MOTA fundraiser slated
Neil Hitch, the new director of the Museum of the Aleutians, has plans to make it a more inviting and exciting place in Unalaska.
He hopes the remains of the historic Torpedo Building will guide visitors into the experience within, by turning the dismantled metal frame into a welded outdoor sculpture. The old World War II building was torn down this summer at the Unalaska airport.
When he saw the heap of scrap metal, he saw possibilities.
"I'd like to repurpose some of the materials," he said last week, after six weeks in his new job.
The museum is back in business, following last year's scandal, when it was closed for months, after a Russian Bible was found removed without permission, in the home of former director Zoya Johnson, leading to her resignation.
The number one current priority is preparing for the Nov. 19 fundraiser at the Grand Aleutian Hotel. This will be the first in two years, since it was canceled last year because of the closure.
At last week's board of directors meeting, board members debated proper attire for the fundraiser before deciding not to make any changes to the event which really doesn't have a dress code. But it might appear that way, at least to board member Suzi Golodoff who thought past events were too upscale.
"This is Alaska, you don't have to be all dressed up," Golodoff said. "It's been a pretty high-end thing, a little over the top."
But some people like wearing dressy clothes, said Billie Jo Deffendal. "It was a gala event. People like dressing up for that."
Said Golodoff, "You're not going to see me up there in a little black dress."

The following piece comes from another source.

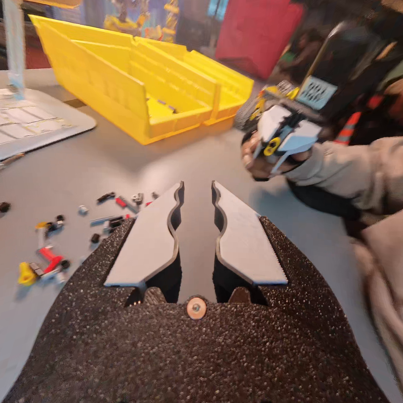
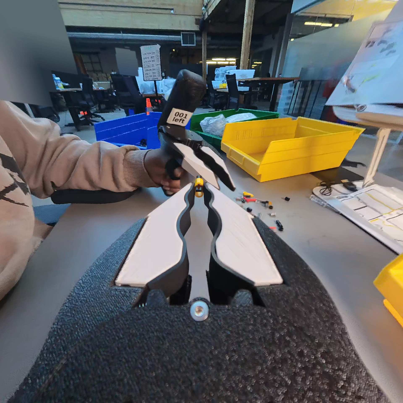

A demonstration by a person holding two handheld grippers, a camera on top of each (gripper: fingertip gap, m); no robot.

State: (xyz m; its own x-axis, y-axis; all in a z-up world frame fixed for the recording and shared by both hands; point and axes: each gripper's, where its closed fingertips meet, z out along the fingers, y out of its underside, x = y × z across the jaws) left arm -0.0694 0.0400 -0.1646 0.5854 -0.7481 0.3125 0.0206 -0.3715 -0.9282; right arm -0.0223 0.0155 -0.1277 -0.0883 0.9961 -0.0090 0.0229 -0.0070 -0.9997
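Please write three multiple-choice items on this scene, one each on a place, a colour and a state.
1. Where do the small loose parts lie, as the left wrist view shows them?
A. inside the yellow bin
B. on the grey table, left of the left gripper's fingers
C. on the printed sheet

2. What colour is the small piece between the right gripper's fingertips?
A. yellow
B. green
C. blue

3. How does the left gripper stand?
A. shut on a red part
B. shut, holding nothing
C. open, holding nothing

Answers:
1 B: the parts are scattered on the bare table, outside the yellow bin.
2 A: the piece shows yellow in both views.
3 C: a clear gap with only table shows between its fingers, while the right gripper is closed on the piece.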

Board member and Unalaska City Manager David Martinson compared it to New Years Eve at a Grand Aleutian Hotel restaurant, with a range of sartorial styles, from "dressed to the nines" to "rubber boots and hoodies."
Hitch plans to dress semi-formally, with a jacket, though not a tie. Whether the fundraiser will also serve as the annual meeting was left undecided.
The fundraiser will allow the community to meet three new staffers, Hitch, collections manager Virginia Hatfield, and intern Richard J. Barnes. Hatfield will seek National Science Foundation funding to reactivate the museum's archaeology program, Hitch said.
One of Hitch's first actions as director was to move the gift shop to a more prominent location, into the lobby and out of a side room.
"The gift shop is now more of a focal point, rather than an after thought," Hitch said.
And the gift shop's making money, about $8,000 this year, mainly from cruise ship passengers. Nearly 2,000 visited the museum, thanks to admissions paid with $5 vouchers distributed on the ships, earning another $12,000, he said.
In another fundraising project, the museum's back into non-profit gaming, selling pulltabs at the Norwegian Rat Saloon, Airport Restaurant, and Harbor View Bar and Grill, he said.
Board member Jeff Dickrell reported major plans by the National Park Service to celebrate the 75th anniversary of the bombing of Dutch Harbor next year, commemorating the 1942 aerial attack that killed about 50 people.
Unlike the 40th anniversary celebration, Dickrell said he doesn't expect to see Japanese Zeros flying over town, as that frightened local residents who'd personally experienced the attacks during World War II.